◆ Goal of the exercise
Report each line below that carries the word "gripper".

##### Data section

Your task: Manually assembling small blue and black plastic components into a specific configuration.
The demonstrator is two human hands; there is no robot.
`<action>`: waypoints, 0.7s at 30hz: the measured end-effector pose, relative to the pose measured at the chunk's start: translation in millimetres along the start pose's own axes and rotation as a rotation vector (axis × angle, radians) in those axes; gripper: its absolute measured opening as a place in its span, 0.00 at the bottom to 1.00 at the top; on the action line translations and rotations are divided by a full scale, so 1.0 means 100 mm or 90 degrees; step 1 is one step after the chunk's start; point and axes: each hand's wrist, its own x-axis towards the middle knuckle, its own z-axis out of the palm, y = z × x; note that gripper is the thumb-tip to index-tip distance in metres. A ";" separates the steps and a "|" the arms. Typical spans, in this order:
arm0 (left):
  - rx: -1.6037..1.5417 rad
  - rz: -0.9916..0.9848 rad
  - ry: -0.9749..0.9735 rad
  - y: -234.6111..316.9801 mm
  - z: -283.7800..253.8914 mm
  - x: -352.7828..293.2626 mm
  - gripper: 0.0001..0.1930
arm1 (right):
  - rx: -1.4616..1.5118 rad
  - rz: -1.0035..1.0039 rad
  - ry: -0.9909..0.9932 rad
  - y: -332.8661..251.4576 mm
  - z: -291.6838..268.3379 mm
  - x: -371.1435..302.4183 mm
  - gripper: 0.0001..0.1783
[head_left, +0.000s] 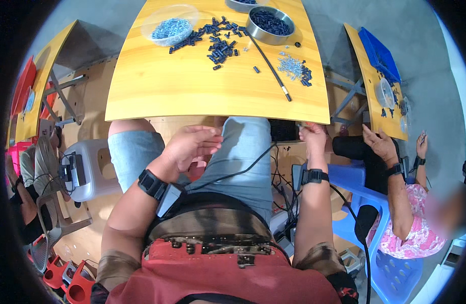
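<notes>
My left hand is above my lap, just short of the yellow table's front edge. Its thumb and fingers come together in a loose pinch, and whatever may be between them is too small to tell. At the right end of that edge is my right hand, its fingertips pinched around something tiny. A black rod with a pale band lies slanted on the tabletop. Black cylindrical pieces are heaped left of it; small clear pieces with some black ones lie to its right.
At the back stand a translucent bowl of small clear-blue pieces and a metal bowl of black pieces. Cables hang beside my lap. To the right, another person works near a blue stool and a second table.
</notes>
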 end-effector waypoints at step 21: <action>0.024 0.024 -0.080 0.28 -0.14 -0.09 0.12 | -0.341 -0.328 -0.382 -1.48 0.98 -0.98 0.09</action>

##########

◆ Task response
`<action>`: waypoints, 0.7s at 30hz: the measured end-effector pose, relative to the pose measured at the chunk's start: translation in millimetres along the start pose's own axes and rotation as a rotation vector (axis × angle, radians) in those axes; gripper: its absolute measured opening as a place in its span, 0.00 at the bottom to 1.00 at the top; on the action line translations and rotations are divided by a full scale, so 1.0 means 100 mm or 90 degrees; step 1 is one step after the chunk's start; point and axes: each hand's wrist, its own x-axis towards the middle knuckle, its own z-axis out of the palm, y = z × x; note that gripper is the thumb-tip to index-tip distance in metres. A ";" separates the steps and a "|" the arms. Typical spans, in this order:
  - gripper: 0.0001..0.1930
  - gripper: 0.0001..0.1783

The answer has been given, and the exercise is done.